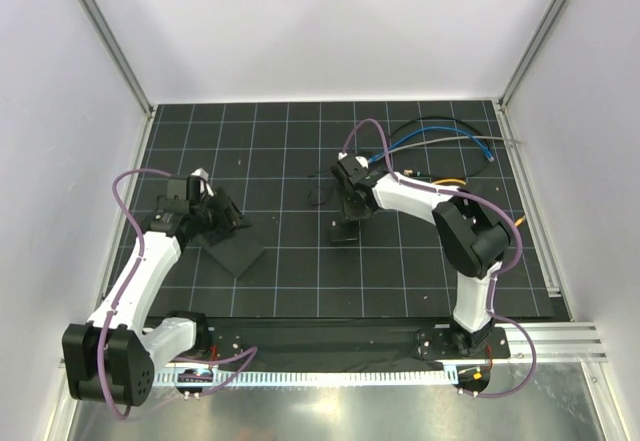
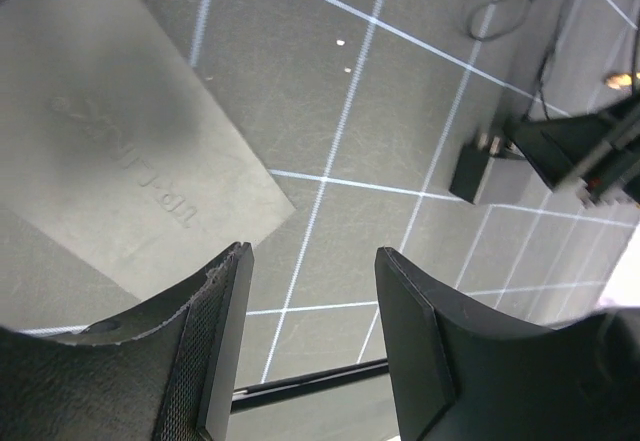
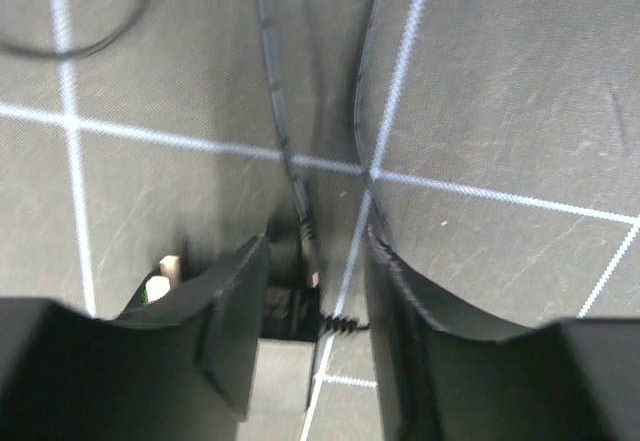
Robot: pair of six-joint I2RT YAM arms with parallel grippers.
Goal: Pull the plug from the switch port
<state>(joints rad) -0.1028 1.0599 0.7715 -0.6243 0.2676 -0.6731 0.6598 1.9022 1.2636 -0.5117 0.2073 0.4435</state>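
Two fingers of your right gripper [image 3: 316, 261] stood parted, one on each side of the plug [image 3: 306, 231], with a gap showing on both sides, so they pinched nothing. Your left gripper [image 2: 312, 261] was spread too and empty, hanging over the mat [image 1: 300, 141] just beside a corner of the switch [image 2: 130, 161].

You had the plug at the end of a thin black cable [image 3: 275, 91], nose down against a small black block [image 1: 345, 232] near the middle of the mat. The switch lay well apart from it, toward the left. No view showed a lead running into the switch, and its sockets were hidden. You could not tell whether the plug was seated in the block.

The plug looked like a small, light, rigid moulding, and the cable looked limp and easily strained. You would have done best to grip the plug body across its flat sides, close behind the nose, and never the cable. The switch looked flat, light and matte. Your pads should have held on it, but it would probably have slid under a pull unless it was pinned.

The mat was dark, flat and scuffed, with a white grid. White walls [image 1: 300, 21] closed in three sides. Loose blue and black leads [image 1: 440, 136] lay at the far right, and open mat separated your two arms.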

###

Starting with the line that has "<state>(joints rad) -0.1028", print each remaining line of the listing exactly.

<state>(joints rad) -0.1028 1.0599 0.7715 -0.6243 0.2676 -0.6731 0.6598 1.9022 1.2636 -0.5117 0.2073 0.4435</state>
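Two fingers of your right gripper [image 3: 316, 261] stood parted, one on each side of the plug [image 3: 306, 231], with a gap showing on both sides, so they pinched nothing. Your left gripper [image 2: 312, 261] was spread too and empty, hanging over the mat [image 1: 300, 141] just beside a corner of the switch [image 2: 130, 161].

You had the plug at the end of a thin black cable [image 3: 275, 91], nose down against a small black block [image 1: 345, 232] near the middle of the mat. The switch lay well apart from it, toward the left. No view showed a lead running into the switch, and its sockets were hidden. You could not tell whether the plug was seated in the block.

The plug looked like a small, light, rigid moulding, and the cable looked limp and easily strained. You would have done best to grip the plug body across its flat sides, close behind the nose, and never the cable. The switch looked flat, light and matte. Your pads should have held on it, but it would probably have slid under a pull unless it was pinned.

The mat was dark, flat and scuffed, with a white grid. White walls [image 1: 300, 21] closed in three sides. Loose blue and black leads [image 1: 440, 136] lay at the far right, and open mat separated your two arms.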

With this, the answer is finished.